Or maybe this half-finished story was fiction and only the details bore a resemblance to their family. For all Raquel knew, her mother's drafts always broke off this way at a difficult moments until her mother figured out what she wanted to do next. In the restaurant scene, just when it seemed as though the woman and her husband were about to have it out with each other, the woman would flee into some surreal description of the fish on her plate winking up at her with its oly eye, or of the man seated at the next table reading a yellowed newspaper from seventy-three years ago. Or her mother would simply write CHECK ON THIS, as if the date of the newspaper or the kind of fish staring up at the woman from her plate mattered tremendously.
Ways to Disappear by Idra Novey is the story of Brazilian author Beatriz Yagoda and her sudden disappearance. In the first few pages of the novel, Yagoda climbs into a tree with a cigar and a suitcase and then disappears. The rest of the novel follows her translator and two children as they try to track down Yagoda ahead of some terrifying loan sharks.
I had high hopes for this one. The beginning is just odd enough that I thought it might go down a super weird magical realism path and delight me with its oddness, but it didn't quite deliver. The plot takes some odd turns, but mostly just normal mystery novel turns...not Gabriel Garcia Marquez turns, which was what I was hoping for.
Emma, the translator and protagonist, is a little too desperate to be likeable. She leaves chilly Pittsburgh (and her job teaching "Portuguese to Spanish speakers" to apathetic undergrads, a crazed fiance who forces her on daily pre-dawn runs, and seemingly no friends or interests) for Brazil unannounced, and spends much of the chase seducing or being seduced by Yagoda's son, Marcus. Her seeming obsession with Yagoda (who she refers to almost exclusively as "her author"), borders on the crazy, but not quite crazy enough to make her interesting crazy.

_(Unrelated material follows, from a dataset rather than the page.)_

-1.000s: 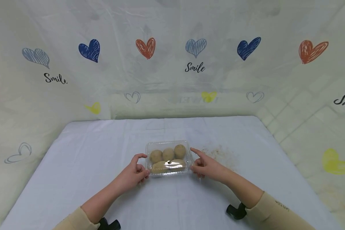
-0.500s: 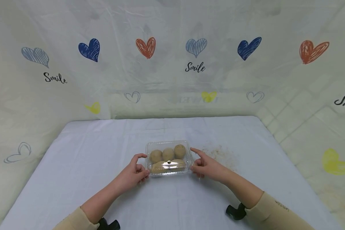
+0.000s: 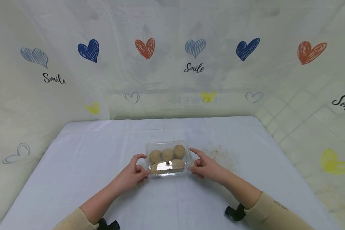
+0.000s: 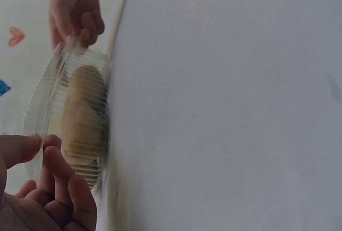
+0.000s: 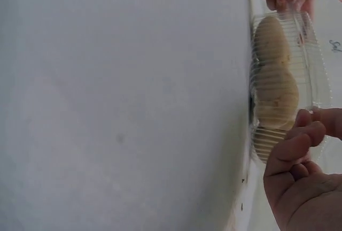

There are some stylistic quirks that Novey pulls off well--chapters separated by little meditations on single words, sections of Yagoda's final, unpublished, and unpublishable novel--and the ways in which she draws attention to diction and language made the prose engaging, but I often found myself enjoying individual sentences more than I was enjoying the book as a whole. There were other jumps in narration that worked less well: increasingly frantic emails from Emma's fiance, excerpts from a radio host's monologues, and some bad poetry. She also doesn't separate out characters' speech with quotation marks, which I realize is a socially acceptable thing to do, but it drives me crazy.
I didn't love this one. It was trying to be too many things at once, and as result didn't do any of them well. It's fast paced and exciting--you do want to find out what happens to Yagoda--but all the different voices and little sidenotes left me frustrated.